> [EXERCISE DIRECTIONS]: Every line from the one with "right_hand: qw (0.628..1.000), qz" to the one with "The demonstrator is", including those two, is to be copied exactly; all other lines of the entries below are left out.

> [DATA PROVIDED]:
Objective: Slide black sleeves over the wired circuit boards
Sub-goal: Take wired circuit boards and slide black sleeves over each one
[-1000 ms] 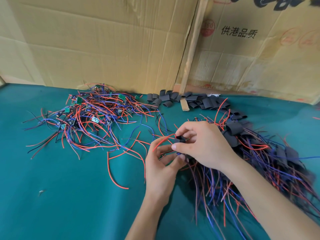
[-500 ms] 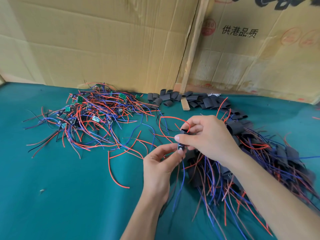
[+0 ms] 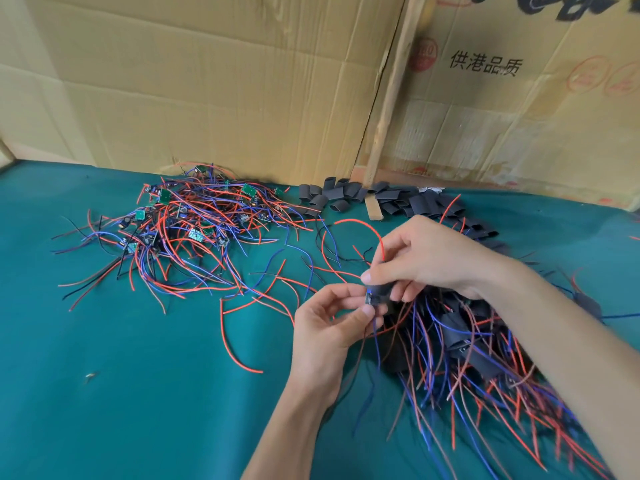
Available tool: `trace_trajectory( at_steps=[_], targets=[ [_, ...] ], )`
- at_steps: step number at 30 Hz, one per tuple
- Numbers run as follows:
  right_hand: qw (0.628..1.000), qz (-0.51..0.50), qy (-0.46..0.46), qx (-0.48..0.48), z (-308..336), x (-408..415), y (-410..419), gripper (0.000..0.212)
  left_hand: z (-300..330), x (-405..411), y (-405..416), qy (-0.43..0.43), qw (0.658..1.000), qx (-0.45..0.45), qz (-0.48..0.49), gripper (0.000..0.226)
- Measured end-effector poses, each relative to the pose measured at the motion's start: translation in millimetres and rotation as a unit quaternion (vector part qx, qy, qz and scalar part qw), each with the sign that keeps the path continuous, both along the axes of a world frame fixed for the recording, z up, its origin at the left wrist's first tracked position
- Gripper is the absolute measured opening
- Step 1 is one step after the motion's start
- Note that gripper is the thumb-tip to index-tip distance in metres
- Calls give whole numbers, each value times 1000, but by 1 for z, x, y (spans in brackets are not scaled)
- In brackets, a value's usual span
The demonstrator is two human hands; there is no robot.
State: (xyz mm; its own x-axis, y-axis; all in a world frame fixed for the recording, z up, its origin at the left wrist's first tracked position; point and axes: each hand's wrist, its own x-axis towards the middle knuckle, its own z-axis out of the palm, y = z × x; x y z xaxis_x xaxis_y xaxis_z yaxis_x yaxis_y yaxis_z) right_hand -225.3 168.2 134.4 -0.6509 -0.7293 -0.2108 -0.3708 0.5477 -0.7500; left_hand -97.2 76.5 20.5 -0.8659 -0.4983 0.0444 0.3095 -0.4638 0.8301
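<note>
The left hand pinches the lower end of a small circuit board above the green table. The right hand pinches the black sleeve on its upper end. Sleeved boards lie just right; bare boards and loose sleeves lie beyond.

Matt teal cloth covering the table, creased brown cardboard standing behind, rough wooden strip leaning, matt black sleeves lying, glossy plastic-coated wires tangling.
</note>
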Motion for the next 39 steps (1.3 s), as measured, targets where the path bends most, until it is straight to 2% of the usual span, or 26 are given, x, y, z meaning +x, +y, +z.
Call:
trace_trajectory(
  at_steps=[4, 9, 15, 17, 19, 21, 23, 25, 30, 33, 35, 39],
  targets=[
    [1000, 23, -17, 8, 6, 1, 0, 21, 4, 1, 1, 14, 999, 32, -34, 16],
    [999, 13, -24, -17, -2, 6, 3, 20, 4, -2, -2, 0, 995, 102, 1, 19],
    [994, 5, 106, -13, -25, 17, 1, 18, 0, -6, 1, -44, 995, 64, 56, 14],
    [992, -6, 124, -16, -30, 18, 0, 20, 0, -6, 2, -53, 995, 48, 72, 15],
    [996, -7, 83, -32, -33, 19, 0, 17, 0, -7, 2, -59, 995, 40, 75, 16],
    [997, 1, -4, -72, -31, 19, 4, 5, 0, -6, 0, -64, 995, 47, 64, 14],
    [990, 15, -81, -114, -28, 18, 9, 13, 3, -5, -1, -64, 995, 58, 45, 13],
    [985, 40, -111, -125, -24, 17, 14, 22, 4, -3, -2, -62, 996, 65, 25, 15],
    [974, 92, -145, -145, -20, 15, 22, 26, 8, 1, -8, -61, 991, 110, -48, 16],
    [971, 86, -156, -161, -21, 17, 21, 35, 9, 3, -9, -53, 986, 133, -91, 17],
    [970, 92, -162, -157, -24, 19, 21, 32, 11, 3, -7, -40, 982, 145, -111, 20],
    [981, 78, -108, -140, -31, 27, 23, 31, 12, 5, -5, -28, 974, 177, -141, 33]
  ],
)
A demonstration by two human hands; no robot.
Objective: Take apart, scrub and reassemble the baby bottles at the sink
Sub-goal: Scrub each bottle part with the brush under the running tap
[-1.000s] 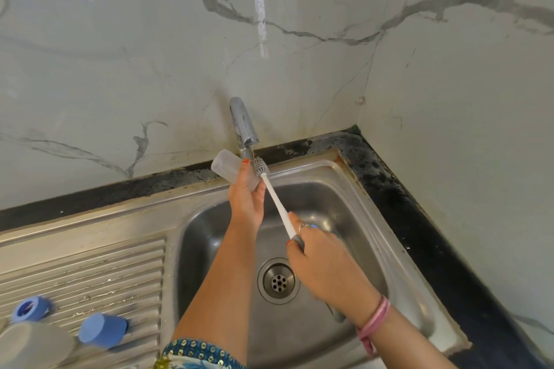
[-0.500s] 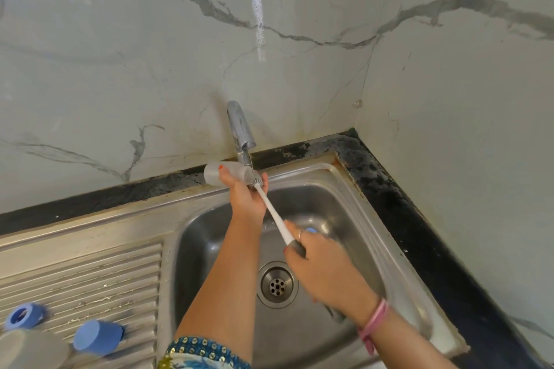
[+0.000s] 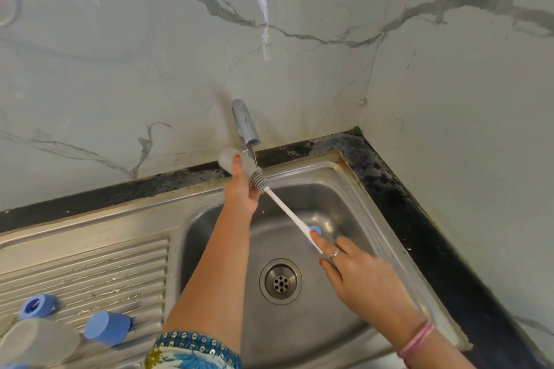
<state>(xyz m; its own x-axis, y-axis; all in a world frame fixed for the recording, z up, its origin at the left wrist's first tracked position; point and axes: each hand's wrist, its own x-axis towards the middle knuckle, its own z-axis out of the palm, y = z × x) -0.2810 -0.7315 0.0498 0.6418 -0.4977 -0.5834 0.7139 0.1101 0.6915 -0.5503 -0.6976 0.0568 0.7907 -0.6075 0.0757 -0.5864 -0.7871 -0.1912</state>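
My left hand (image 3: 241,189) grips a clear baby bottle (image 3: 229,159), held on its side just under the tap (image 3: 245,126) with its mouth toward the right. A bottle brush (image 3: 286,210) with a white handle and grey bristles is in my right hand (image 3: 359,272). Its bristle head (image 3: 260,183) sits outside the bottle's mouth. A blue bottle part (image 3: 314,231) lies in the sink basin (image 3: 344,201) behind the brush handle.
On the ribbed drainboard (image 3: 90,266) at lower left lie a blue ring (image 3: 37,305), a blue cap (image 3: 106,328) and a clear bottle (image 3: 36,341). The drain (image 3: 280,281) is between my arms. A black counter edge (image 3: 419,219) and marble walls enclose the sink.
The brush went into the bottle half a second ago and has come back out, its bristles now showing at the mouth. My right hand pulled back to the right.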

> [COMPLETED TASK]:
  right_hand: qw (0.628..1.000), qz (-0.51..0.50), qy (-0.46..0.46), qx (-0.48..0.48), z (-308..336), x (-408..415), y (-410..419), gripper (0.000..0.212)
  left_hand: z (-300..330), x (-405..411), y (-405..416), qy (-0.43..0.43), qw (0.658..1.000), qx (-0.45..0.45), qz (-0.48..0.49), gripper (0.000..0.226)
- Measured end-effector poses, each relative to the pose measured at the motion's start: translation in millimetres and rotation as a unit quaternion (vector part qx, qy, qz and scalar part qw), each with the sign that keeps the path continuous, both along the axes of a world frame fixed for the recording, z up, its origin at the left wrist's first tracked position
- Gripper is the absolute measured opening
- Step 1 is one step after the motion's start
- Note that gripper is the thumb-tip to index-tip distance in metres
- Calls give whole numbers, each value times 1000, but by 1 for z, x, y (spans in brackets are not scaled)
- In brackets, a value's usual span
The demonstrator is two human hands; there is no robot.

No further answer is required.